My PowerShell script is adding double quotes and formatting the text incorrectly.  I am removing lines that have a particular string.

This line created by PowerShell script

"RECTYPE,CNTBTCH,CNTITEM,IDVEND,IDINVC,TEXTTRX,DATEINVC,SWCALCTX,AMTGROSTOT,AMTINVCTOT"

This line is the original. No double quotes.

RECTYPE,CNTBTCH,CNTITEM,IDVEND,IDINVC,TEXTTRX,DATEINVC,SWCALCTX,AMTGROSTOT,AMTINVCTOT

 

Here they are for back-to-back comparison

“RECTYPE,CNTBTCH,CNTITEM,IDVEND,IDINVC,TEXTTRX,DATEINVC,SWCALCTX,AMTGROSTOT,AMTINVCTOT”

RECTYPE,CNTBTCH,CNTITEM,IDVEND,IDINVC,TEXTTRX,DATEINVC,SWCALCTX,AMTGROSTOT,AMTINVCTOT

 

The files are CSV but Excel puts the new file’s complete line in one cell as if it does not recognize a delimiter

This is the new line in Hex.

JoyriderBC_0-1624051322008.png

This is the original line

JoyriderBC_1-1624051448167.png

This is the .PS1

(get-content c:\exports\'Receiving Export SAGE.CSV'| select-string -pattern '   ,0,,,0,0' -notmatch) | Out-File c:\Exports\'Receiving Export SAGE Zeroes Gone.CSV'

 

5 Replies

@JoyriderBC 

 

Hi,
I try it from my side and its working perfect with no double quote when using the Out-File.
Are you saving the content from a custom PSObject.
I got the double quotes when I replace the Out-File with Export-CSV, and manage to remove it by using PowerShell 7
(get-content C:\Users\1.CSV ) | Export-Csv c:\Fixed.CSV -UseQuotes never

@farismalaeb The double quotes are minor problem.  It is the record corruption.  See the HEX dump where after every character there are unprintable codes.

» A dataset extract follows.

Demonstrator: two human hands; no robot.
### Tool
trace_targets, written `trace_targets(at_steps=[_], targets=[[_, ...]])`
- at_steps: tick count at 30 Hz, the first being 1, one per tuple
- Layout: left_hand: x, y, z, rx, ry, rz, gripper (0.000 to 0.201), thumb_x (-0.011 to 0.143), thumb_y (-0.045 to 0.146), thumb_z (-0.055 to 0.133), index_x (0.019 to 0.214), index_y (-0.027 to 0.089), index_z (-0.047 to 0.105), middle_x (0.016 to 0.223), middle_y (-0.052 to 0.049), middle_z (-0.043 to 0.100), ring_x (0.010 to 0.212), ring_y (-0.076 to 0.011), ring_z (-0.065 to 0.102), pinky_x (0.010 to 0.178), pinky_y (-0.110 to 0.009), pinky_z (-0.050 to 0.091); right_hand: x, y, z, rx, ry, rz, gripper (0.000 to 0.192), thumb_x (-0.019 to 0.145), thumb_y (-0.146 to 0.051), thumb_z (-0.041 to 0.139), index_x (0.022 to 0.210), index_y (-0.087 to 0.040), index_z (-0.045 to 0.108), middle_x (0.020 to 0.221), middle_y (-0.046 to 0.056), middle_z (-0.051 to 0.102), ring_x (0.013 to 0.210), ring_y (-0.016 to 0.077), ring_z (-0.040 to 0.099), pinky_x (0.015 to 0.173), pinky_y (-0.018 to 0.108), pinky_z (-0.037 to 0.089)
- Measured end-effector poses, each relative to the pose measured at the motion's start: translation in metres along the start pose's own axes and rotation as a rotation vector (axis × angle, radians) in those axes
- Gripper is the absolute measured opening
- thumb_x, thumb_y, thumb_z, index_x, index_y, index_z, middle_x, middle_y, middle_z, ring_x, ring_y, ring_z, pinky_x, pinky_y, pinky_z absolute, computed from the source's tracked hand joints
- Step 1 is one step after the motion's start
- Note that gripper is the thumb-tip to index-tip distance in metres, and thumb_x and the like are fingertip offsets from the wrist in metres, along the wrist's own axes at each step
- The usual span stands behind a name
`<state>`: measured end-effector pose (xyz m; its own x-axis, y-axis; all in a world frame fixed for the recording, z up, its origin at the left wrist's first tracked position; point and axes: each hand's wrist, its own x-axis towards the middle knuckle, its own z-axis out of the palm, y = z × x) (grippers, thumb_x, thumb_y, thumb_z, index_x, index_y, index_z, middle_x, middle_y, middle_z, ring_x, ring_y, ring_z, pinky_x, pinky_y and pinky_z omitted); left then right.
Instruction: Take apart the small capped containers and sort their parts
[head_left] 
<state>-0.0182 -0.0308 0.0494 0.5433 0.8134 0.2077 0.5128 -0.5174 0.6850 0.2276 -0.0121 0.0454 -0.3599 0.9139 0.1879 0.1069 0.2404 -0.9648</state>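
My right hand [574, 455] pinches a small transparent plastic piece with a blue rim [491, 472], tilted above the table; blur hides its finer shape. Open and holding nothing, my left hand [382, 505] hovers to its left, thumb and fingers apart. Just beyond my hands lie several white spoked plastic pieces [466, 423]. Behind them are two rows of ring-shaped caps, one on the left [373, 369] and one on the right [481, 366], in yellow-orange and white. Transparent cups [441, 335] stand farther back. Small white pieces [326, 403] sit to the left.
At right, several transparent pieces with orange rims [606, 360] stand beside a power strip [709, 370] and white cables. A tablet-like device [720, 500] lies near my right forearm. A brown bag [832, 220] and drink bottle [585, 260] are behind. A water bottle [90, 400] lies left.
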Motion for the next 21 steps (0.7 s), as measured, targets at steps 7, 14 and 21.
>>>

Can you share part of the output file, just put dump data in it and let me have a closer look.
Thanks
best response confirmed by JoyriderBC (New Contributor)
Solution

@JoyriderBC You can specify the encoding of the files with the -Encoding parameter.

 

For example:

 

Out-File c:\Exports\'Receiving Export SAGE Zeroes Gone.CSV' -Encoding utf8

 

 

@diecknet Thank you.  Your suggestion fixed the two problems I was having.  The updated script put a blank line as the first line in the output file.  The input file does not have this blank line.  The import into my program fails.  How can the blank line be prevented?

Output file

JoyriderBC_0-1625519976161.png

Input file

JoyriderBC_1-1625520079164.png